» **What to produce**
Once the line with "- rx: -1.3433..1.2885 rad" is found in the data, output it and each following line exactly, up to and including the line with "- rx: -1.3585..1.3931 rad", and nothing before or after.

:::

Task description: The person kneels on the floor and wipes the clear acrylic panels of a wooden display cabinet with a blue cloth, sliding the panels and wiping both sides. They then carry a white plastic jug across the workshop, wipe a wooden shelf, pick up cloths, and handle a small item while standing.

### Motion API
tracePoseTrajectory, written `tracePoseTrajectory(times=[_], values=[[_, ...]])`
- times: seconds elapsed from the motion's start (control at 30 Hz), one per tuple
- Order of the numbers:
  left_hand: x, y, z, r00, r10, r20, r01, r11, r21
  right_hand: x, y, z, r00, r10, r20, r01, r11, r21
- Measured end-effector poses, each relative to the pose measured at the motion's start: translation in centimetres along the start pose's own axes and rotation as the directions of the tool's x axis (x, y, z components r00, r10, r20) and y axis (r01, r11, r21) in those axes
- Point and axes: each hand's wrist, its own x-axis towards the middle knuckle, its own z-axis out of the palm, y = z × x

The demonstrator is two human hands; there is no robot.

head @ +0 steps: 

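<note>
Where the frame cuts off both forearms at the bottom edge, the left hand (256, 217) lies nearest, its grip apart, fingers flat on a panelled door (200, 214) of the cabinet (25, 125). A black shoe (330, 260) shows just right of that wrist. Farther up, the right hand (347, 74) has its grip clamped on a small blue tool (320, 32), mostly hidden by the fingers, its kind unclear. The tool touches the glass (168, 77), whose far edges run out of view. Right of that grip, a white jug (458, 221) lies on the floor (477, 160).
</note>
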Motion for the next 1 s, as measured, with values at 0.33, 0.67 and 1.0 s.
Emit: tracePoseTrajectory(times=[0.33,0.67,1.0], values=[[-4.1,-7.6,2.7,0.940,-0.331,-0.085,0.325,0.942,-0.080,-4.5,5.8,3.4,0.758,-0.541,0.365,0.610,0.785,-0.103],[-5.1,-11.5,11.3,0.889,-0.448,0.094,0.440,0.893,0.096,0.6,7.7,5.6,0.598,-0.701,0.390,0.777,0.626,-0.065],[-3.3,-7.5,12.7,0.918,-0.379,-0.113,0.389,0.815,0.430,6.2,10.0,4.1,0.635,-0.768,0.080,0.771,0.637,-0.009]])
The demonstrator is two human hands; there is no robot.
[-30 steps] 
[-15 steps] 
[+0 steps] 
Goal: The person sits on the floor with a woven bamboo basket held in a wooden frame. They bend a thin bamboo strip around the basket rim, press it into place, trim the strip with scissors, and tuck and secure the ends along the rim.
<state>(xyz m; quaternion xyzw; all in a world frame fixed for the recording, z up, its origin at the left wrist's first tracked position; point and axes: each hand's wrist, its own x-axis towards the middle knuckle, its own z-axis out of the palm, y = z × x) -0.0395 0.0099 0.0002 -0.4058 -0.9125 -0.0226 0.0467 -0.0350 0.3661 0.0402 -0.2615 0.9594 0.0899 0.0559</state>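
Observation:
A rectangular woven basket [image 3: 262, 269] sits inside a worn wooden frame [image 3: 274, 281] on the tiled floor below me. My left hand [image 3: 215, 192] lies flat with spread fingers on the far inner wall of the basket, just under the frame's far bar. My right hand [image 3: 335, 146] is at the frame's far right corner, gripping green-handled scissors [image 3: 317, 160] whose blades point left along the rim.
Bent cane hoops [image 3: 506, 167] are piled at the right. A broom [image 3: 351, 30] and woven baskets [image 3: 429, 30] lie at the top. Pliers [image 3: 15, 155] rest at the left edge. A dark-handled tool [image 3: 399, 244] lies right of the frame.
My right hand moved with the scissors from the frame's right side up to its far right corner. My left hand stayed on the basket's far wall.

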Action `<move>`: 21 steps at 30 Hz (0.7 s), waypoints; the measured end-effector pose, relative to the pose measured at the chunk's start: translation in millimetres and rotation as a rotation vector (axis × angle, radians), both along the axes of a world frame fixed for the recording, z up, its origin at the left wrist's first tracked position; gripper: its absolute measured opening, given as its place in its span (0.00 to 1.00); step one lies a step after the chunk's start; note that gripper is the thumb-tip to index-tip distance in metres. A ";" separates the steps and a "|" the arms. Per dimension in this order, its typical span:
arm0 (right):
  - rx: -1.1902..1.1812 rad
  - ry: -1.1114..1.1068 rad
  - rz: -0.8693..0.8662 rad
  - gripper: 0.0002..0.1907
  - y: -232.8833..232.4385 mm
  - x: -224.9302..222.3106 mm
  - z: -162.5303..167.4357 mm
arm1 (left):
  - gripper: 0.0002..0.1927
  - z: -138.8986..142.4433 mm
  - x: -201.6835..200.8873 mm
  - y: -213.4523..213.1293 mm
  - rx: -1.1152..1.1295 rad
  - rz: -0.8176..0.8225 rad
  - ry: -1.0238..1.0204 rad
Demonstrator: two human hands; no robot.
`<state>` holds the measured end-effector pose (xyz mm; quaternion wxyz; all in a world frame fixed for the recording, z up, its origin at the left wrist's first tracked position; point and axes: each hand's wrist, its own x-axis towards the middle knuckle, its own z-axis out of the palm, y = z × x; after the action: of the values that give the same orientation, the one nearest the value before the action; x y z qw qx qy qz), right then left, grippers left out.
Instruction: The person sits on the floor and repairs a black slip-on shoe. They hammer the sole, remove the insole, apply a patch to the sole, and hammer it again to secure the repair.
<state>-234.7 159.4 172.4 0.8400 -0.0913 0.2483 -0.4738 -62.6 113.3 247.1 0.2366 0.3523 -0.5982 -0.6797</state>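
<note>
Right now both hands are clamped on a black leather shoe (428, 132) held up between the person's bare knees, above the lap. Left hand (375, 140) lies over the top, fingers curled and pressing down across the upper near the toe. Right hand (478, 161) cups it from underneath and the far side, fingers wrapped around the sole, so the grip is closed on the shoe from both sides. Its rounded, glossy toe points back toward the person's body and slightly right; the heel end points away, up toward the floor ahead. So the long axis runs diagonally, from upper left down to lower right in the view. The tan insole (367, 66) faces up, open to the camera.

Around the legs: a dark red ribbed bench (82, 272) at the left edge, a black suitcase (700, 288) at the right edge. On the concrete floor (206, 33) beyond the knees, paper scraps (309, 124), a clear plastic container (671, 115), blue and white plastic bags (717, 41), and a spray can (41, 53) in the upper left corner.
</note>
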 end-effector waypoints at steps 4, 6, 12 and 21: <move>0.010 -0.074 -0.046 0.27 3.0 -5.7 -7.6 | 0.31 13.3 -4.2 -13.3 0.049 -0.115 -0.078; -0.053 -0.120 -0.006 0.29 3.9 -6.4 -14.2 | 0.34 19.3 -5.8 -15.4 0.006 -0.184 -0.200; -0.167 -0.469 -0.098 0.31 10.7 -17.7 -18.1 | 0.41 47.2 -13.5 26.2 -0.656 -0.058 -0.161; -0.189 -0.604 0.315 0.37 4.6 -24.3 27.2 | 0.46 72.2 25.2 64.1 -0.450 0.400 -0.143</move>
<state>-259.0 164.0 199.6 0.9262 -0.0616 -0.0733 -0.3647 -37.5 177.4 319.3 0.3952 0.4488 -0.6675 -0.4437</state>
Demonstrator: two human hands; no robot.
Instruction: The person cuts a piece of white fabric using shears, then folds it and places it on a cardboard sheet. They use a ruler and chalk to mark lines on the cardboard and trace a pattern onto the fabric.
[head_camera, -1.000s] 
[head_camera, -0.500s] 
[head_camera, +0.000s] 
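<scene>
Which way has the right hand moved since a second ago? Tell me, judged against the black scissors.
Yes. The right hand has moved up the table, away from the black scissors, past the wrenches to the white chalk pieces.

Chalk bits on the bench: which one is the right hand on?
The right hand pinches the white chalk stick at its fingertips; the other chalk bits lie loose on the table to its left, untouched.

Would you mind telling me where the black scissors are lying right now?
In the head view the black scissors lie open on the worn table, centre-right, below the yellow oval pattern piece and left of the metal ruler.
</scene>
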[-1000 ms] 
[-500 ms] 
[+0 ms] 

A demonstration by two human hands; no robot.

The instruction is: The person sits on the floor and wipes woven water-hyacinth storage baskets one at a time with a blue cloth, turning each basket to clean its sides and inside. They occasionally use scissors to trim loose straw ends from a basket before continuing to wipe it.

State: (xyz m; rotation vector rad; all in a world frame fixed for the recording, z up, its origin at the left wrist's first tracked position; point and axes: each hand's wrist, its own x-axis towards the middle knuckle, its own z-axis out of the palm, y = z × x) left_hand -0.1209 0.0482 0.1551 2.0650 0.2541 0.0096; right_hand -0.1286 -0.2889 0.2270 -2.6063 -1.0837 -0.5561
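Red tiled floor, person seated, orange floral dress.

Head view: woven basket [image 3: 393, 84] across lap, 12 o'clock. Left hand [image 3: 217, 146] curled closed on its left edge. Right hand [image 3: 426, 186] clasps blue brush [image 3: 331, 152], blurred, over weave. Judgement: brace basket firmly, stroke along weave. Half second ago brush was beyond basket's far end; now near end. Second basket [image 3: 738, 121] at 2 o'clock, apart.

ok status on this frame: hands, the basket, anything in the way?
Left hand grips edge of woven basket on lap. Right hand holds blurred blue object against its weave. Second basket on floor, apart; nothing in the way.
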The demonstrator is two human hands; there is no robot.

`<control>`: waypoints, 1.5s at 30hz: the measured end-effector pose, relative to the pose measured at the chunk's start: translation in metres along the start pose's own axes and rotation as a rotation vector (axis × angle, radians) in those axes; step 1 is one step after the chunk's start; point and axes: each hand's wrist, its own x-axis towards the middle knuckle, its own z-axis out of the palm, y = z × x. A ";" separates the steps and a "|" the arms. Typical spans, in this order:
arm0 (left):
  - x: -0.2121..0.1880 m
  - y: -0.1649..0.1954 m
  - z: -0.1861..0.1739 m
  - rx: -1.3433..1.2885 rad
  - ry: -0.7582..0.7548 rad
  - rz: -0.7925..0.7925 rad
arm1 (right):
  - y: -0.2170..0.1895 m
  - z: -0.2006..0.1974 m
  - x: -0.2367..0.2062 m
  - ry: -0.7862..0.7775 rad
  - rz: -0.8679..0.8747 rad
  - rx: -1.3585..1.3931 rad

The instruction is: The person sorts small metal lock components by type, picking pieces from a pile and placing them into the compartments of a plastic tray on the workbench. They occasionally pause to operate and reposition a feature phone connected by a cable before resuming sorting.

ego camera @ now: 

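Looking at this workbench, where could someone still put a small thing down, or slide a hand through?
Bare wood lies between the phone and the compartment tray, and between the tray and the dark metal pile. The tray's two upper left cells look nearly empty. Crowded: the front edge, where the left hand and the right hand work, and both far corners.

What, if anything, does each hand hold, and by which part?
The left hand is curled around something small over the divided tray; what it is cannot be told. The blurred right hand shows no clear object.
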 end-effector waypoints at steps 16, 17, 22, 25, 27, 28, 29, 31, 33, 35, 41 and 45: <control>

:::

» **Exercise solution**
  - rx: -1.3433..1.2885 rad
  - ry: -0.7582..0.7548 rad
  - rz: -0.7925..0.7925 rad
arm1 (right):
  - y: -0.2170..0.1895 m
  - z: -0.2006..0.1974 m
  - x: -0.2367..0.2062 m
  - ry: -0.7862..0.7775 rad
  - rz: -0.8679..0.8747 rad
  - rx: -1.3585..1.3931 rad

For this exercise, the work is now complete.